И, действительно, если вы посмотрите книгу В. В. Розанова «О легенде „Великий инквизитор“», написанной им еще в начале своих литературно-философских исследований, то вы увидите, что он ищет в Достоевском прежде всего то, что дало бы ему, Розанову лично, возможность укрепить свою собственную веру в духовное призвание русского народа, в том, что он, русский народ, сохранил в своей душе жажду духовной красоты. И Федор Достоевский действительно верил, что «царство мысли и света наступит в России». На полях страницы своего текста Василий Розанов выделяет слова Федора Достоевского: «Никогда народ, называя преступника несчастным, не переставал его считать за преступника! И не было бы у нас сильней беды, – продолжал Федор Достоевский, – как если бы сам народ согласился с преступником и ответил ему: „Нет, не виновен, ибо нет преступления“»[128]
. «…идеалы в народе есть и сильные, – писал Ф. Достоевский, – а ведь это главное: переменятся обстоятельства, улучшится дело, и разврат, может быть, и соскочет с народа, а светлые, то начала, все-таки в нем останутся незыблемее и святеннее, чем когда-либо прежде»[129].Правда, надо быть справедливым, и об этом нельзя забывать. Все же Россия, как и позже, спустя 30 лет, страны Восточной Европы, как могла, сопротивлялась насильственной атеизации, как могла, защищала свою церковь и веру. Николай Бердяев, как всегда, оптимист, даже в русской катастрофе 1917 года искавший какой-то смысл, верил, что несмотря ни на что «революция» даже в религиозном отношении «будет иметь положительные результаты». Правда, с его точки зрения, это могло произойти тогда, когда в России умрет большевизм и большевистская система, когда произойдет «внутреннее очищение русских от коммунизма», когда наступит «катарсис системы». С его точки зрения, смерть коммунизма неизбежно приведет к возрождению православия в России. Народ, русский народ, считал Бердяев, тогда, после смерти коммунизма, легко преодолеет «негативные последствия антирелигиозной и антихристианской большевистской революции». И основанием этой веры, считал Николай Бердяев, является тот факт, что гонения на христианство вызвала жертвоспособность православных священников, «православное углубление» у какой-то части населения. И свидетельств тому было много: «русские православные священники в лучшей своей части остались верны святыне, мужественно защищали православие, мужественно шли на расстрел». И даже «интеллигенция, – пишет Николай Бердяев, – которая столетия была враждебна вере и проповедовала атеизм, который привел к революции, начинает обращаться к религии»[130]
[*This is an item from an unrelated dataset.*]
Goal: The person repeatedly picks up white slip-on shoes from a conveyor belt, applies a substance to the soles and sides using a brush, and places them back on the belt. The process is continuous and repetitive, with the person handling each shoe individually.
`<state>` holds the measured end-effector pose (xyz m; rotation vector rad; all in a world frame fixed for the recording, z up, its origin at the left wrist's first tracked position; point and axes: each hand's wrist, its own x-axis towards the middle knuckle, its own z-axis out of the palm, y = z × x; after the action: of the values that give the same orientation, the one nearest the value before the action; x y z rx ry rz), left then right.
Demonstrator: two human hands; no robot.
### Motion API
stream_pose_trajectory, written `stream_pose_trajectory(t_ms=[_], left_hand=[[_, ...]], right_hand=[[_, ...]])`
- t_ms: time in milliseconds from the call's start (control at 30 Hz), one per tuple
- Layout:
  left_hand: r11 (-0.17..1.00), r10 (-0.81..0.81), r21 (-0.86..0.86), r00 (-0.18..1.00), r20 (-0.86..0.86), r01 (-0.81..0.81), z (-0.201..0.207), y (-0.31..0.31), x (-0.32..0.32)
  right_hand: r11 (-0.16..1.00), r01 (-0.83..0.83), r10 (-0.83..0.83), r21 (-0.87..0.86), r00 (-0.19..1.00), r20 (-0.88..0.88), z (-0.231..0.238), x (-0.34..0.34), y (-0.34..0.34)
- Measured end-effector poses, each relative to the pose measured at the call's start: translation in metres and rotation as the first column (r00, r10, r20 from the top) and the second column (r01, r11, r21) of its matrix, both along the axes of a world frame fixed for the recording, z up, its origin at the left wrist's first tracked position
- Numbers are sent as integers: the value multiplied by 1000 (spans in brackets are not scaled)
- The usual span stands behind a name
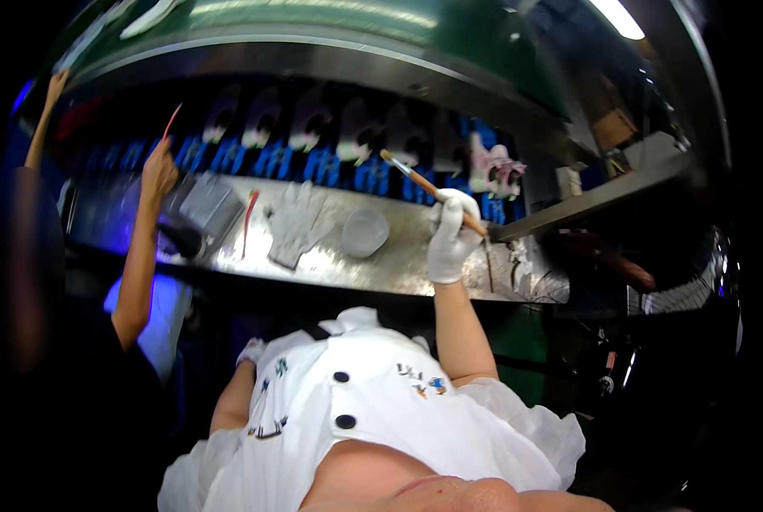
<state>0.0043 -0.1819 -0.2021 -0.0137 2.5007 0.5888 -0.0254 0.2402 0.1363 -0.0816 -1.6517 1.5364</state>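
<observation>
My right hand (451, 237), in a white glove, is closed around the wooden handle of a brush (422, 181). The brush slants up and to the left, its bristle tip near the row of shoe uppers (360, 132) on the line. To the right of that tip stands a pair of pink and white shoes (494, 169). Low by my white apron, my left hand (250, 351) also wears a white glove; its fingers are too small and dark to make out. A round translucent bowl (365, 233) sits on the metal ledge (330, 271) left of my right hand.
A pale glove (294, 226), a thin red stick (250, 224) and a grey box (210, 205) lie along the ledge. Blue supports (323, 166) line the conveyor. On the left, a co-worker's hand (159, 171) grips a thin red tool. A metal bar (591, 194) juts in at right.
</observation>
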Motion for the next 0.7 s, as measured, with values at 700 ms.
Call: stream_pose_trajectory(t_ms=[700], left_hand=[[995, -82, -10, 899, 430, 95, -90, -13, 40]], right_hand=[[826, -184, -258, 532, 716, 648, -92, 1, -8]])
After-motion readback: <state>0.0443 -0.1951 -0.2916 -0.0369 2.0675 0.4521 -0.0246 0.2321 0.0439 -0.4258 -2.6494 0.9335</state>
.Мы до сих пор, даже после распада СССР, боимся всей правды о жизни, настроениях, судьбе русских людей, оказавшихся во время войны под германской или румынской оккупацией. Но правда состоит в том, что при всех зверствах оккупационных властей в это время несоветской жизни населению были возвращены церкви, храмы, была восстановлена религиозная жизнь. Меня мама крестила уже когда мне было полгода, в феврале 1942 года в старой церкви на Французском бульваре у завода шампанских вин. И только несколько лет назад эта еще дореволюционная церковь была восстановлена. Моя мама, комсомолка Людмила, стала воцерковленной женщиной именно во время оккупации. Другое дело, что уже к началу 1950-х от церковной жизни, возрожденной во время оккупации, в Одессе мало что осталось. Академик Филатов, сам верующий человек, предпринял неимоверные усилия, чтобы сохранить церковь на Втором кладбище. Остались верны своей воцерковленности прежде всего одесситы-поляки. В их все время действовавшем костеле недалеко от Дерибасовской во время воскресных служб было, как я помню, очень много людей. Моя православная мама, все время занятая добыванием хлеба насущного, когда мы вернулись с ней в СССР в 1949 году, отдавала меня рано утром по воскресеньям своей тете-католичке (в молодости она была католической монахиней), и мы вместе, через всю Одессу, ехали на службу в ее католический костел. И ничего страшного в этом моя мама не видела: она хотела сохранить во мне привычную воцерковленность моего детства. И я, мальчик, не видел разницы между богом, о котором говорил православный священник в православном храме в Бухаресте, и о котором говорил ксендз в костеле в Одессе. Но сейчас, уже в старости, моя душа намного лучше работает в какой-нибудь старой, намоленной православной церкви. В августе 2019 года посетил в Польше иезуитский костел в Варшаве на Старувке и уже ощутил в нем что-то чужое.
Но все же сам тот факт, что большевистской власти не составило труда снова, в течении нескольких лет после войны, покончить с произошедшим во время оккупации возрождением церковной жизни дает основания говорить, что все же корни этой русской веры в бога не были глубокими.